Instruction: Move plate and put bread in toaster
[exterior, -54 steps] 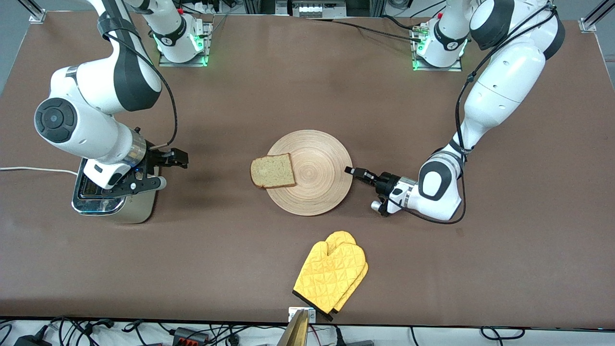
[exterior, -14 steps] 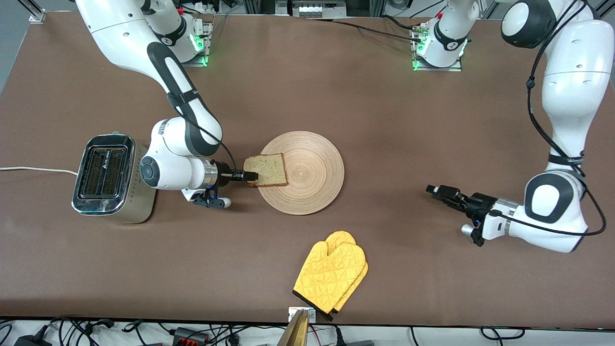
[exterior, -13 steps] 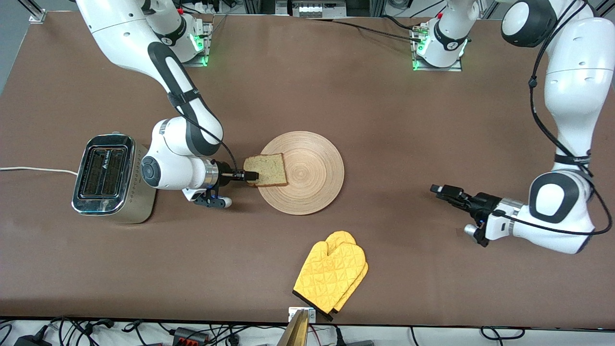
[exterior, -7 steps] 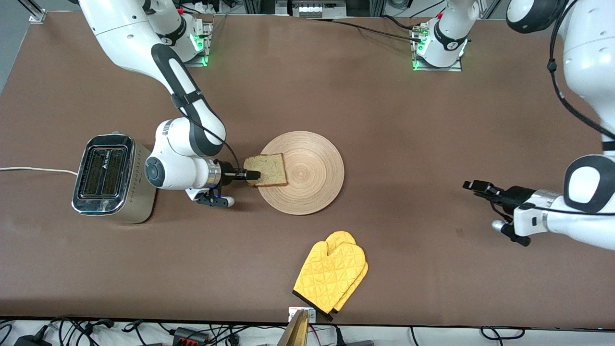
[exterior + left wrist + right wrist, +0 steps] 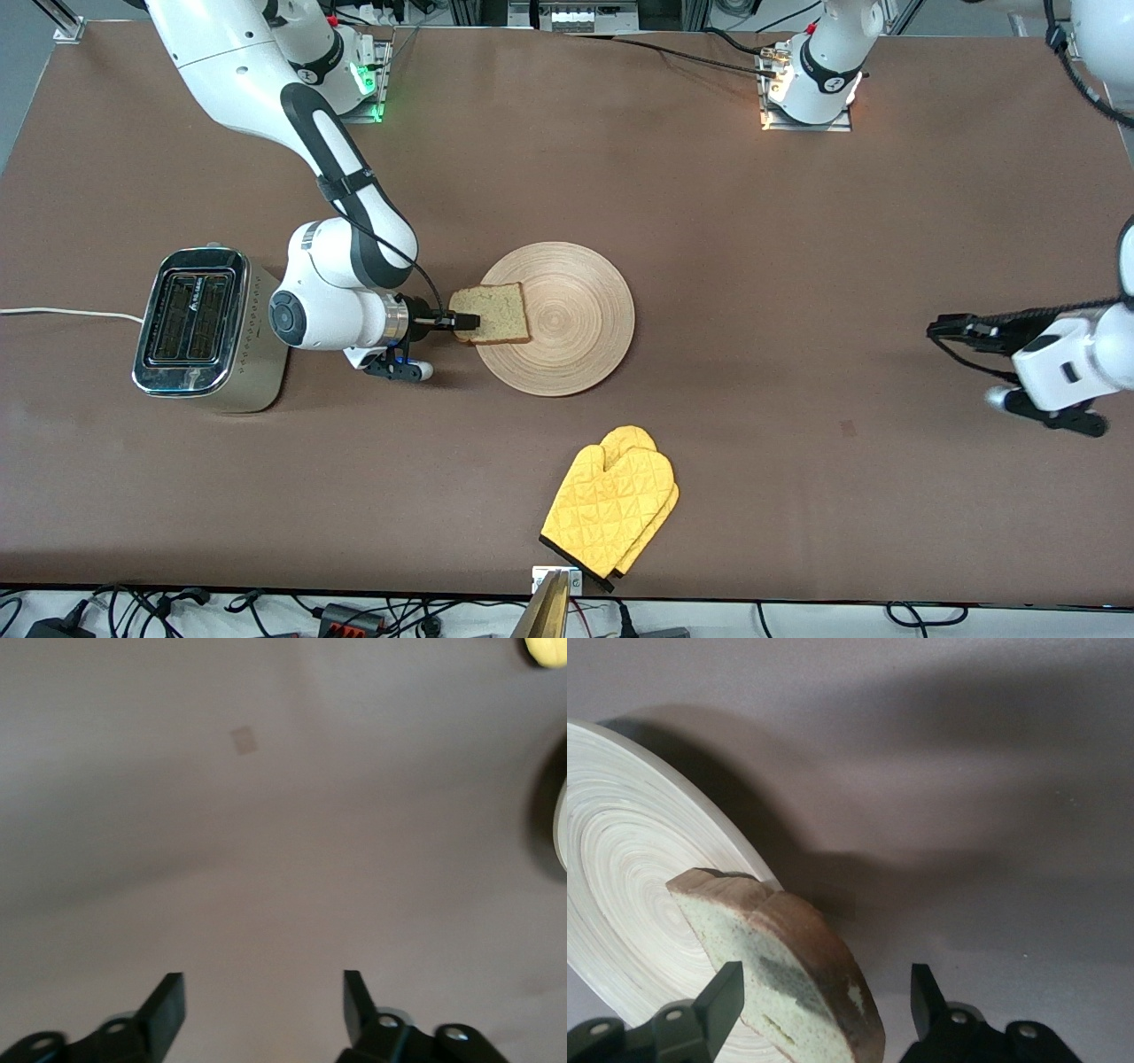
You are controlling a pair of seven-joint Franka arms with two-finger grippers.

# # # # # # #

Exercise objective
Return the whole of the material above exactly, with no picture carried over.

Reply
Instruction: Move plate and put bread in toaster
[exterior, -54 steps] 
[exterior, -14 steps] 
[exterior, -13 steps] 
[exterior, -7 steps] 
[exterior + left wrist + right wrist, +0 steps] 
You are controlling a pair of seven-joint Franka arms with two-finger grippers.

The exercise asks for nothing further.